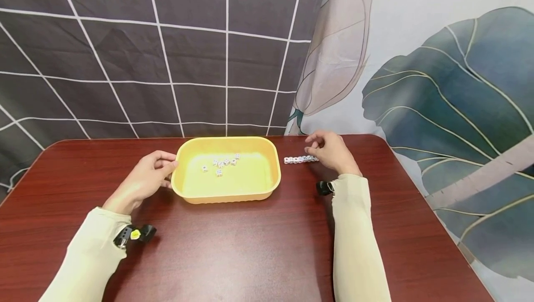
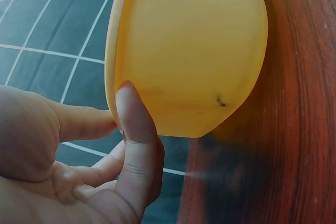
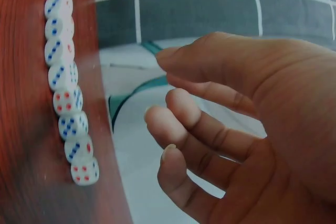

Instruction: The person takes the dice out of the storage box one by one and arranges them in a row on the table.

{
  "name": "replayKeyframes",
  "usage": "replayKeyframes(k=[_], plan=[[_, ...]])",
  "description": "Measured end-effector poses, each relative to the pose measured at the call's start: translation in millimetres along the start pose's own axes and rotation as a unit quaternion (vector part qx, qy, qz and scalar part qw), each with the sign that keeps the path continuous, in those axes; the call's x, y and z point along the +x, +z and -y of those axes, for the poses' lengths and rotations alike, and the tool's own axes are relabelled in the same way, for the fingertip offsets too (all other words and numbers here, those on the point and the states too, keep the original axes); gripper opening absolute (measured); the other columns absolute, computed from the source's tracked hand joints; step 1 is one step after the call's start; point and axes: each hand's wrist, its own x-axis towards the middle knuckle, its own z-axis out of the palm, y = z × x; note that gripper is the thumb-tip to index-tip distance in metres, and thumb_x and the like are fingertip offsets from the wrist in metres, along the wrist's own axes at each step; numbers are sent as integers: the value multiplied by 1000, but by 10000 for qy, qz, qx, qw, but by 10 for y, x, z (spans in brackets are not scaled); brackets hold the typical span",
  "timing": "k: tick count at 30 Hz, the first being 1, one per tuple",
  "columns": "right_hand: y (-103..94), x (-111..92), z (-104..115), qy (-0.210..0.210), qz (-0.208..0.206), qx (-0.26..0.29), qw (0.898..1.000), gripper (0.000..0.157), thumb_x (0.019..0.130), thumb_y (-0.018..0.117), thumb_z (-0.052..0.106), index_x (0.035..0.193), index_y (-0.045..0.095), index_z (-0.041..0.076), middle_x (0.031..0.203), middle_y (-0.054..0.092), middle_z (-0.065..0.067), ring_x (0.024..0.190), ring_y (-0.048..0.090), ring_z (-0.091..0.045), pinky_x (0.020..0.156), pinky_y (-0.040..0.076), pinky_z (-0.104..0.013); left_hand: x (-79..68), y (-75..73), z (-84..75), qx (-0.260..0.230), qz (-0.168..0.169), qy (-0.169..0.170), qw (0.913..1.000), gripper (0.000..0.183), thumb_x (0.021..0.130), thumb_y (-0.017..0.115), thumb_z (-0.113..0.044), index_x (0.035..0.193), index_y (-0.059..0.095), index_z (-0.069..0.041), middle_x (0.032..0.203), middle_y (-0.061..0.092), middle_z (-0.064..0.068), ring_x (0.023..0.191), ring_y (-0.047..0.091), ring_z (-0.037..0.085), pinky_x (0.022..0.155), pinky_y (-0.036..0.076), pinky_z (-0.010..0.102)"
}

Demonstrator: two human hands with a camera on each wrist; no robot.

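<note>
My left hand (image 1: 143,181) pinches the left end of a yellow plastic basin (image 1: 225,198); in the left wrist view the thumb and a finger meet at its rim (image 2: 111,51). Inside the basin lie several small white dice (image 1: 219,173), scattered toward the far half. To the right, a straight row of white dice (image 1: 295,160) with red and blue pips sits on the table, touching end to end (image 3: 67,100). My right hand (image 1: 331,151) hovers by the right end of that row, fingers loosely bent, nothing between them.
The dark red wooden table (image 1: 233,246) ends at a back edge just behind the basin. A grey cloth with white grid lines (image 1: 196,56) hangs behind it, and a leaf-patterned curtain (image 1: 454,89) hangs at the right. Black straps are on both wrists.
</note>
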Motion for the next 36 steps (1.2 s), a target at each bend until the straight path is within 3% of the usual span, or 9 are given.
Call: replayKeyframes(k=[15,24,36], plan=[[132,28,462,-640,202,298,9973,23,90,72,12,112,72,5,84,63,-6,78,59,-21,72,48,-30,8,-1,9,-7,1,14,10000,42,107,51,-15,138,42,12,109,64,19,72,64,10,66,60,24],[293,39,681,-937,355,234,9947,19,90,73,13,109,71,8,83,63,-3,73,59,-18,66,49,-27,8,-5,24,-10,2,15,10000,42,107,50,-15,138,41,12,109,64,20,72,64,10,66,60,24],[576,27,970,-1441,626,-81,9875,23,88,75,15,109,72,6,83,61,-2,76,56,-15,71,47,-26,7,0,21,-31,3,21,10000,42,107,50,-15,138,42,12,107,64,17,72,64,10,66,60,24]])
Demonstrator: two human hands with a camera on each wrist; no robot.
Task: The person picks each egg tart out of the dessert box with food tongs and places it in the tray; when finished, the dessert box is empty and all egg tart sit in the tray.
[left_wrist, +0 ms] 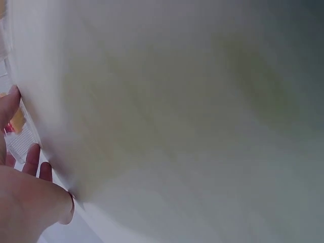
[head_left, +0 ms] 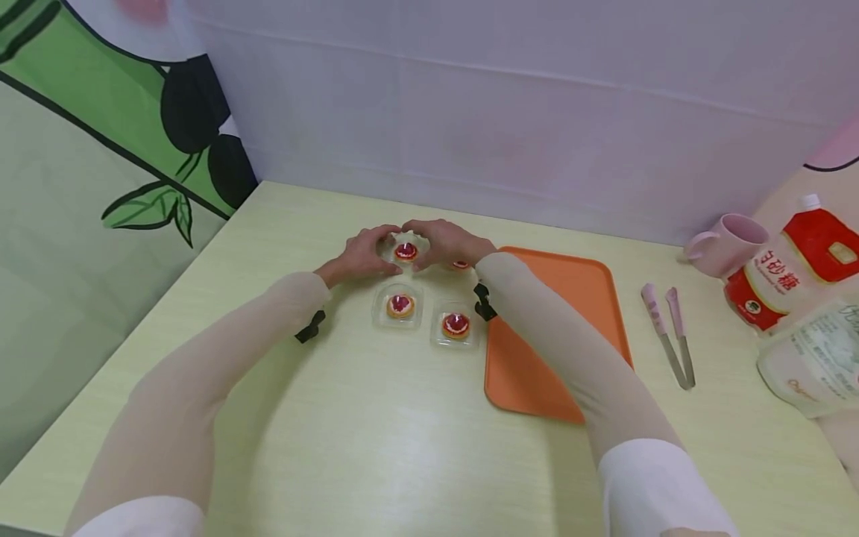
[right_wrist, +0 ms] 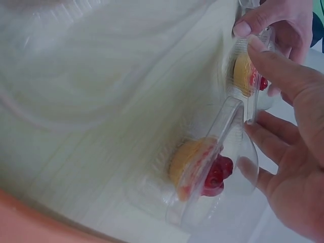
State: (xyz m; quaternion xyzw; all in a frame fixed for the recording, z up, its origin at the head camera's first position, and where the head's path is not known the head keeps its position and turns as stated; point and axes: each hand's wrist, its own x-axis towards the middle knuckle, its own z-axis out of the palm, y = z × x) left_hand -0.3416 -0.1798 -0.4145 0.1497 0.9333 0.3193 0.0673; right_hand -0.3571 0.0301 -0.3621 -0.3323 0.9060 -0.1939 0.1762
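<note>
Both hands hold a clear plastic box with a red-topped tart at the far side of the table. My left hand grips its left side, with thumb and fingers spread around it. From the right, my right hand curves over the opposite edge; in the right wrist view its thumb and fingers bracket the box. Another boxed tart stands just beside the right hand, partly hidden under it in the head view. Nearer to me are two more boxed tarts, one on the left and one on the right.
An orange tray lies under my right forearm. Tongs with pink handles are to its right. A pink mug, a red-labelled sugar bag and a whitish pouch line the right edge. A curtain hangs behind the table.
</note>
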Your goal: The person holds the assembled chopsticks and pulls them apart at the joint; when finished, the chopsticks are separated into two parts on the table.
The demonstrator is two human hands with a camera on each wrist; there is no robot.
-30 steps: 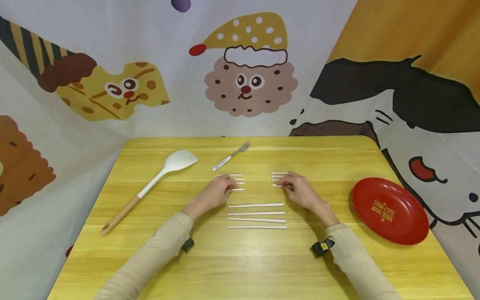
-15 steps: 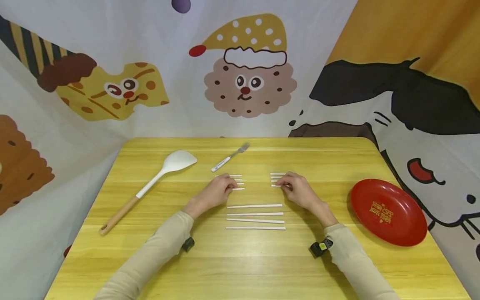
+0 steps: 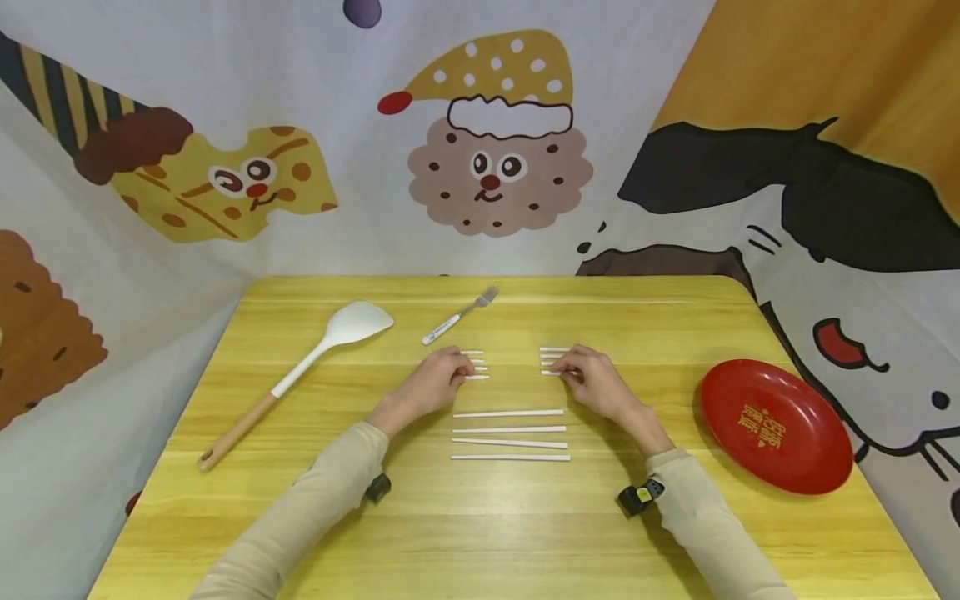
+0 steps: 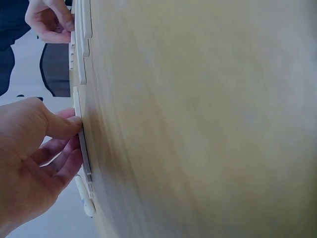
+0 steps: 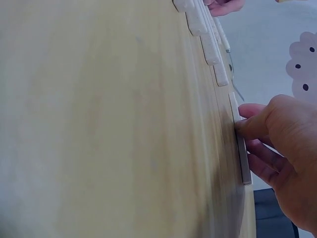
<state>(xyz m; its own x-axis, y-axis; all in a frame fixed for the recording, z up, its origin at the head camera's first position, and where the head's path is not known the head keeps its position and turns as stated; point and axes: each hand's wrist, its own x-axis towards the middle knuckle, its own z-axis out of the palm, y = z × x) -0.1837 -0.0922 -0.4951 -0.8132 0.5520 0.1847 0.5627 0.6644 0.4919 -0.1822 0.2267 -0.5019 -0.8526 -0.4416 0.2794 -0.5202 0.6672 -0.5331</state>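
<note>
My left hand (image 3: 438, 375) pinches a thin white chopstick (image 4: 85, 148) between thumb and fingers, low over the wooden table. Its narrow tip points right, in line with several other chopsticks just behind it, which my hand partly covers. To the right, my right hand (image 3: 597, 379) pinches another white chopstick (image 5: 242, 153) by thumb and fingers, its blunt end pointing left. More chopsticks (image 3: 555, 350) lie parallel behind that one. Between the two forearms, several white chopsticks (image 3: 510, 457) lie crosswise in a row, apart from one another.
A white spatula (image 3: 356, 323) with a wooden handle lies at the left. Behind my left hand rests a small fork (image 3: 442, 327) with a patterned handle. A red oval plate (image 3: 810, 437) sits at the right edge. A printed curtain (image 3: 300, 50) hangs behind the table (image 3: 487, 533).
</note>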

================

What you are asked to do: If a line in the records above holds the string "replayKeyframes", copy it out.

Task output:
  "name": "replayKeyframes",
  "usage": "replayKeyframes(k=[_], plan=[[_, ...]])",
Call: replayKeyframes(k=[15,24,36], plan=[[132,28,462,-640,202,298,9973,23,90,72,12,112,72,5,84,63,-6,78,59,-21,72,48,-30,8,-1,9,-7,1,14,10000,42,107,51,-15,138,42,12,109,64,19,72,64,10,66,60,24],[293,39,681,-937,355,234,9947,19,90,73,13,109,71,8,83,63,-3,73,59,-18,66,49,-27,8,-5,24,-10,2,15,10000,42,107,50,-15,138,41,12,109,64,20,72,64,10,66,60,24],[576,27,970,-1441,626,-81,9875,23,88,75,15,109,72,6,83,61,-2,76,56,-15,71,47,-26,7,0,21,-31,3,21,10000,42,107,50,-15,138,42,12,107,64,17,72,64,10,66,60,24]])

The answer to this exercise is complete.